**Raw data**
☆ ☆ ☆ ☆

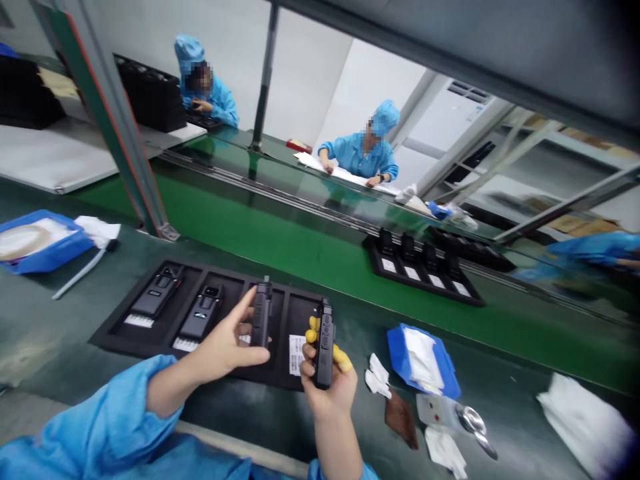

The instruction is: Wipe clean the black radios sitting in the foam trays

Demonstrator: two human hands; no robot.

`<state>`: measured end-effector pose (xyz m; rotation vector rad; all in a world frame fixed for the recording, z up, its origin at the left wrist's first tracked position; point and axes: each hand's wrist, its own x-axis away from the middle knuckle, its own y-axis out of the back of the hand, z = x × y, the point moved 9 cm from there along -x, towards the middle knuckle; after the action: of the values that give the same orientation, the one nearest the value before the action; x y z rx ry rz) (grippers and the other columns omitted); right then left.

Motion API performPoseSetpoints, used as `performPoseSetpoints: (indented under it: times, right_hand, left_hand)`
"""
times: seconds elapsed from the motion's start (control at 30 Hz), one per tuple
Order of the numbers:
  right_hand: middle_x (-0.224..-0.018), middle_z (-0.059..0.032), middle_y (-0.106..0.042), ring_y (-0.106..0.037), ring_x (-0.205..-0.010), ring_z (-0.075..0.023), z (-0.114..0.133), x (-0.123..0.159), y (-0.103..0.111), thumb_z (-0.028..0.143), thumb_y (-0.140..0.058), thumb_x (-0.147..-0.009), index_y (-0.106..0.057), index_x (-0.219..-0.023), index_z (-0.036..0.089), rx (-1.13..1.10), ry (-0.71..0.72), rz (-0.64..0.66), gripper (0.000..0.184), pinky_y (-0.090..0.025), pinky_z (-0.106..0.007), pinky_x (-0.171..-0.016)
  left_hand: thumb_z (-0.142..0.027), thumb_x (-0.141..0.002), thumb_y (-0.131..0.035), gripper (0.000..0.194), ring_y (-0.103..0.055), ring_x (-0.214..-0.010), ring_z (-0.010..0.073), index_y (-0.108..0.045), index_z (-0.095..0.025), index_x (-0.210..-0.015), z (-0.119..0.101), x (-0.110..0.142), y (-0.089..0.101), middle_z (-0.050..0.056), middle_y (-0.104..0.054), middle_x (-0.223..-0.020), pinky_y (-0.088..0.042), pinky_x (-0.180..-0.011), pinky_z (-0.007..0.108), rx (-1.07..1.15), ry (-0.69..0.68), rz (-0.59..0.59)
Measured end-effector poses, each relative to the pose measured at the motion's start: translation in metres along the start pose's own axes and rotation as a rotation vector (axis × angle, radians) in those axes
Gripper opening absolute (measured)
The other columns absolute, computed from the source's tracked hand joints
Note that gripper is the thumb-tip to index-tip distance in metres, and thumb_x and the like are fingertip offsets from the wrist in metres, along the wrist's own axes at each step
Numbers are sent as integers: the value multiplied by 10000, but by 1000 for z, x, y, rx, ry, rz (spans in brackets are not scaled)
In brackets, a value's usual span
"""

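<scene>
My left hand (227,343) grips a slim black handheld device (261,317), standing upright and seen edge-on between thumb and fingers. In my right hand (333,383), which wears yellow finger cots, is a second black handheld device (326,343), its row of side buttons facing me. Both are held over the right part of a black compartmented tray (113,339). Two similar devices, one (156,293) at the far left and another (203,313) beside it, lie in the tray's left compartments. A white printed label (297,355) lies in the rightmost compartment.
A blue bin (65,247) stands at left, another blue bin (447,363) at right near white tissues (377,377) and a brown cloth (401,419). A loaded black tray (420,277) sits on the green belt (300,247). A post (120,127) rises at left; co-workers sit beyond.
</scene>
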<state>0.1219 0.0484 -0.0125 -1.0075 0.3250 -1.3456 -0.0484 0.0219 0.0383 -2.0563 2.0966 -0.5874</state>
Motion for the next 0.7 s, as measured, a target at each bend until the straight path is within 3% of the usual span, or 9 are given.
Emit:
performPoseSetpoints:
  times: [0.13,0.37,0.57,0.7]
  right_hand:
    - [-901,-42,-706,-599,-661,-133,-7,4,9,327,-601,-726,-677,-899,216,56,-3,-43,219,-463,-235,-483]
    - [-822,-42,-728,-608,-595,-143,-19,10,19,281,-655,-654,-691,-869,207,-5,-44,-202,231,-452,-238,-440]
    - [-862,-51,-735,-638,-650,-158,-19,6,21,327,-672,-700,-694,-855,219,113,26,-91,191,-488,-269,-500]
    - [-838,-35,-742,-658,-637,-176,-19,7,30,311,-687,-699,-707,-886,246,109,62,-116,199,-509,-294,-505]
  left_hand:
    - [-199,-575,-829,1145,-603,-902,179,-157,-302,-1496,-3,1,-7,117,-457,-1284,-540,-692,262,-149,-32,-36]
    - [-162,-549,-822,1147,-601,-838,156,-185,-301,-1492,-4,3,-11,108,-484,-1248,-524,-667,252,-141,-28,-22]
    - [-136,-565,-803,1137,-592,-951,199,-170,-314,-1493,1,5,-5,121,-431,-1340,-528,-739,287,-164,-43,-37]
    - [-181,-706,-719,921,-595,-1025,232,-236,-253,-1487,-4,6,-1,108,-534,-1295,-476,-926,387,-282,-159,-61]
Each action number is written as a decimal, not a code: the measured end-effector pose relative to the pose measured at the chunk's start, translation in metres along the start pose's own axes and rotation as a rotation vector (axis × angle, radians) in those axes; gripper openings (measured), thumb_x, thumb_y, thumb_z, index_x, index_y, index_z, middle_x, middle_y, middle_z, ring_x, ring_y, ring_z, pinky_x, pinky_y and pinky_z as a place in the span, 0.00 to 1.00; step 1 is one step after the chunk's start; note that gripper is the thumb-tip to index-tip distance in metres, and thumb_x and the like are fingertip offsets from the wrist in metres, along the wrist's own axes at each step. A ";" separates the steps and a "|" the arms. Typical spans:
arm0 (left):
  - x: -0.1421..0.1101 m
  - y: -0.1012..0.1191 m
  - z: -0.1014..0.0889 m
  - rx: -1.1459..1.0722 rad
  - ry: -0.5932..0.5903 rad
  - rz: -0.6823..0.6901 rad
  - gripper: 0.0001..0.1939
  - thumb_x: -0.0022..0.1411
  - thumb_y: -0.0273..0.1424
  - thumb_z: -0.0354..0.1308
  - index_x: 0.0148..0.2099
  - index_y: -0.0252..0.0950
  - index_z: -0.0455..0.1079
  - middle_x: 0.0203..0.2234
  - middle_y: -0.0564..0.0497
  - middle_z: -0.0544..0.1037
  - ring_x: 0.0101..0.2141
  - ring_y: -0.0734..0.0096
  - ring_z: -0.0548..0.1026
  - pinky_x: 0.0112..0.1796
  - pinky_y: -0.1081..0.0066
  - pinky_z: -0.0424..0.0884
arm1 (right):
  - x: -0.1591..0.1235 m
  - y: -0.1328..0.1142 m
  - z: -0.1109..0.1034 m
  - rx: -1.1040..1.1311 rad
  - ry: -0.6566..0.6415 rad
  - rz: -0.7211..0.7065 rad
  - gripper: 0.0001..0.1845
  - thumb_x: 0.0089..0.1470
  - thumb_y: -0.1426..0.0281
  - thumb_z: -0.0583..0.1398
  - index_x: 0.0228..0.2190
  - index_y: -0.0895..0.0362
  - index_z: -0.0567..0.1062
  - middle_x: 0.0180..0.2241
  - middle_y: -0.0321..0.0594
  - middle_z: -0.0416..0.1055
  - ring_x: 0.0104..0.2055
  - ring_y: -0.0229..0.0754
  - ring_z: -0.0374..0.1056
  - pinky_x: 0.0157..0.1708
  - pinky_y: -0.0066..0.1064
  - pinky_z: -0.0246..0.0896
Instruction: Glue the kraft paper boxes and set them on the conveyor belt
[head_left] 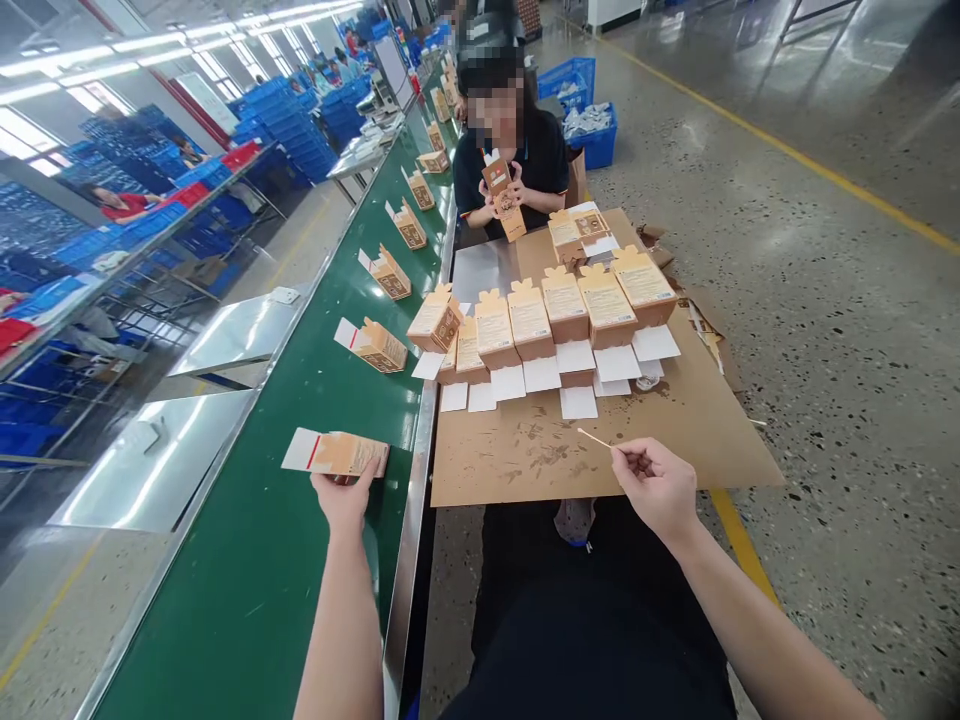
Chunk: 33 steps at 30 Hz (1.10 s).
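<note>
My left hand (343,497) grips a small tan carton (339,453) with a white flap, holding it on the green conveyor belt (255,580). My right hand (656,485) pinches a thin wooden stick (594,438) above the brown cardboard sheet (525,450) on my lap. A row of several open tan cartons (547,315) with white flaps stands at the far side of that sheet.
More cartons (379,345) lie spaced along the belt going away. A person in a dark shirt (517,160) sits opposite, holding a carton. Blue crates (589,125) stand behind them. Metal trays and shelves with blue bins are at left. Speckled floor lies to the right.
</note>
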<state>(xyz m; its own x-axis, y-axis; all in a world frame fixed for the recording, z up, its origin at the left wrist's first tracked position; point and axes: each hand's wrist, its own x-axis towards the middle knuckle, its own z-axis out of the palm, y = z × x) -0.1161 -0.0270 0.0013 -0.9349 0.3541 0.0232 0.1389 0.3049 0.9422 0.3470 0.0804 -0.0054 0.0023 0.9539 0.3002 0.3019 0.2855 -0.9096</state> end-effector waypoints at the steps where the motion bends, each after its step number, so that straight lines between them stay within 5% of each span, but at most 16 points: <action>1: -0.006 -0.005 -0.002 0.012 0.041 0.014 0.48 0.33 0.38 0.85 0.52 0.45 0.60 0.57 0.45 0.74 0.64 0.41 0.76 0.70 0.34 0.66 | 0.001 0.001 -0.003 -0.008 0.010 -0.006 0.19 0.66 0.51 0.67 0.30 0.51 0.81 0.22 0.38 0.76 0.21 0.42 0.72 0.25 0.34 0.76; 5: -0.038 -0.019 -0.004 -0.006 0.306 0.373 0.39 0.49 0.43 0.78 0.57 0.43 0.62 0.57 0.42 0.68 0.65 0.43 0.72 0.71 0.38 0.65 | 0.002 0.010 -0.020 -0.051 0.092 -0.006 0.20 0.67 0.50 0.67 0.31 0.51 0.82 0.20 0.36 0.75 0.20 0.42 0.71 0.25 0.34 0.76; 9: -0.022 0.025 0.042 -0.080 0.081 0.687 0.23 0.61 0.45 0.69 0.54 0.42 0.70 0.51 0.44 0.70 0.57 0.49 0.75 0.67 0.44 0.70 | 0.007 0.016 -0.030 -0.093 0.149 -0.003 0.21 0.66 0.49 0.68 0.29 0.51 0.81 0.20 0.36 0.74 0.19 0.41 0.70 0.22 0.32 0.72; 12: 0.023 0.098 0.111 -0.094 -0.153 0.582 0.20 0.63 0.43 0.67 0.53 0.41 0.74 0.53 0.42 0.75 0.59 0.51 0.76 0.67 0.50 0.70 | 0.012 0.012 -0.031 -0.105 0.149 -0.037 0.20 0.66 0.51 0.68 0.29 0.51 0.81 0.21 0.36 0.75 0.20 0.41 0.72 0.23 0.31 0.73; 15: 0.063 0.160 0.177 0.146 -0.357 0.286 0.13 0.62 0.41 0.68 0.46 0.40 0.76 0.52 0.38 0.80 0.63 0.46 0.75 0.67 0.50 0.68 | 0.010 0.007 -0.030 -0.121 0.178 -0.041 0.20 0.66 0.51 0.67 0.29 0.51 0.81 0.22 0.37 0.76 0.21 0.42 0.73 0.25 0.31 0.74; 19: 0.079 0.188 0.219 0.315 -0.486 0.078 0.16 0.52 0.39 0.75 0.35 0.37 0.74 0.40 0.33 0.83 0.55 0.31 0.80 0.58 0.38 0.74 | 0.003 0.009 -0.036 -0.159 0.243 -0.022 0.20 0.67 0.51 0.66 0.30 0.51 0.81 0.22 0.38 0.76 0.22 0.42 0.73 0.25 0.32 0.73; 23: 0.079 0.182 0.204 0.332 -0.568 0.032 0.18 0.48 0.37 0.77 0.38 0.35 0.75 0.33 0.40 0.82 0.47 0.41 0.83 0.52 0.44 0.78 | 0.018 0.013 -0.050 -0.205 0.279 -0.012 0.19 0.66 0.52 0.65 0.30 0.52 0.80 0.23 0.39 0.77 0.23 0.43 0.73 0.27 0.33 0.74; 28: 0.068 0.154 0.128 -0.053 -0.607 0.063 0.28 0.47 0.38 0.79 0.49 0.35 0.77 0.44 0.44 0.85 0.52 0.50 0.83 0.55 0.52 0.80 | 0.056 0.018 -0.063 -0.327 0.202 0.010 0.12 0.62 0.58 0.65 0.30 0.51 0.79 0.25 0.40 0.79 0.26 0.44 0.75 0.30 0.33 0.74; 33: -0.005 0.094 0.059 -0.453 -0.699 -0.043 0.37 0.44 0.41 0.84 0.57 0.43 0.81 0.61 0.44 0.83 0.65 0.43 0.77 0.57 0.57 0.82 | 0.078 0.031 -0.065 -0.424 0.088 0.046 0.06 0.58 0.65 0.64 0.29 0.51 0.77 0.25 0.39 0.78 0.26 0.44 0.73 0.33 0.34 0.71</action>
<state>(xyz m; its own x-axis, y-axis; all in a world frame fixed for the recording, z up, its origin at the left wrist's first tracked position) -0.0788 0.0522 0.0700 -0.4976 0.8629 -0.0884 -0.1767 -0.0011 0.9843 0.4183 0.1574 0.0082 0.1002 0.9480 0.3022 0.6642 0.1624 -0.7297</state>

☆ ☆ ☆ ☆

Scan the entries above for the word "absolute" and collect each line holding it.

Gripper opening absolute (measured)
The other columns absolute, computed from the source's tracked hand joints

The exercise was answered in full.